Exercise instructions >>
Repeat the lines of the data exactly, from the first one through the one that contains "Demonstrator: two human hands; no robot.".

Source data >>

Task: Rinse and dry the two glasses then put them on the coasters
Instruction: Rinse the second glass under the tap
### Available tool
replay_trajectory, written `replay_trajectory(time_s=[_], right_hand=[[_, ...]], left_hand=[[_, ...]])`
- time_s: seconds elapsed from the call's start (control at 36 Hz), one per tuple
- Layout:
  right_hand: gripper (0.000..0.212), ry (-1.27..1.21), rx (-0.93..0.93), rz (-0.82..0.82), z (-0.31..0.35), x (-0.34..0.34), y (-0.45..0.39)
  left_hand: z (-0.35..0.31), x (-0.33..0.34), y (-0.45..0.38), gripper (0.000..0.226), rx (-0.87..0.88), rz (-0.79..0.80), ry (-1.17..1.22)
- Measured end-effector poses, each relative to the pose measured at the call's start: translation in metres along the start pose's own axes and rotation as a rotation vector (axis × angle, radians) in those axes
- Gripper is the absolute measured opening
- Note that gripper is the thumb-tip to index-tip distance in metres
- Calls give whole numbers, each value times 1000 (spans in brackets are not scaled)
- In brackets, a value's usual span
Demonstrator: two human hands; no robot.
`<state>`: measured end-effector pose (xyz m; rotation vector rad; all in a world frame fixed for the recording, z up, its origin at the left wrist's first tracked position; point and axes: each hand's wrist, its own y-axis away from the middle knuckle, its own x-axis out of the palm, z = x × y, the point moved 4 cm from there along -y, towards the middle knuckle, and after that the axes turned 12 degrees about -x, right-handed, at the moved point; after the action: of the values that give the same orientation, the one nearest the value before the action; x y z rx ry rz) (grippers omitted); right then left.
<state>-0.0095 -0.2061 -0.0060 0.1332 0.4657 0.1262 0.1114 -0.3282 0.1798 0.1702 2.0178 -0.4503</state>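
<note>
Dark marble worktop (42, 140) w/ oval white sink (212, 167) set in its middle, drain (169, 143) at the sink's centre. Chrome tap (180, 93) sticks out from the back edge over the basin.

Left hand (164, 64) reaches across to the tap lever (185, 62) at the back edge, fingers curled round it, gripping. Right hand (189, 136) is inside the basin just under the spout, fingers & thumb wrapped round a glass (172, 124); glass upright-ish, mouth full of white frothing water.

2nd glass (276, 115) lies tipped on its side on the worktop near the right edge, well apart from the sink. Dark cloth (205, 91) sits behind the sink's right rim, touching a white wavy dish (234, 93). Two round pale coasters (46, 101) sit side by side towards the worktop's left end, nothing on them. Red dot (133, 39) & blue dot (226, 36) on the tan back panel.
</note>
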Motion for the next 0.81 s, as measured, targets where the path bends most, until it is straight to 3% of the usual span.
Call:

Output >>
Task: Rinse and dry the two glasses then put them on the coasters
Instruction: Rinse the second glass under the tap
### Available tool
replay_trajectory, written `replay_trajectory(time_s=[_], right_hand=[[_, ...]], left_hand=[[_, ...]])`
- time_s: seconds elapsed from the call's start (control at 36 Hz), one per tuple
- Layout:
  right_hand: gripper (0.000..0.212), ry (-1.27..1.21), rx (-0.93..0.93), rz (-0.82..0.82), z (-0.31..0.35), x (-0.34..0.34), y (-0.45..0.39)
  left_hand: z (-0.35..0.31), x (-0.33..0.34), y (-0.45..0.38), gripper (0.000..0.226), rx (-0.87..0.88), rz (-0.79..0.80), ry (-1.17..1.22)
- Measured end-effector poses, each relative to the pose measured at the call's start: translation in metres along the start pose's own axes and rotation as a rotation vector (axis × angle, radians) in those axes
- Gripper is the absolute measured opening
- Note that gripper is the thumb-tip to index-tip distance in metres
- Calls give whole numbers, each value times 1000 (spans in brackets are not scaled)
- In brackets, a value's usual span
Demonstrator: two human hands; no robot.

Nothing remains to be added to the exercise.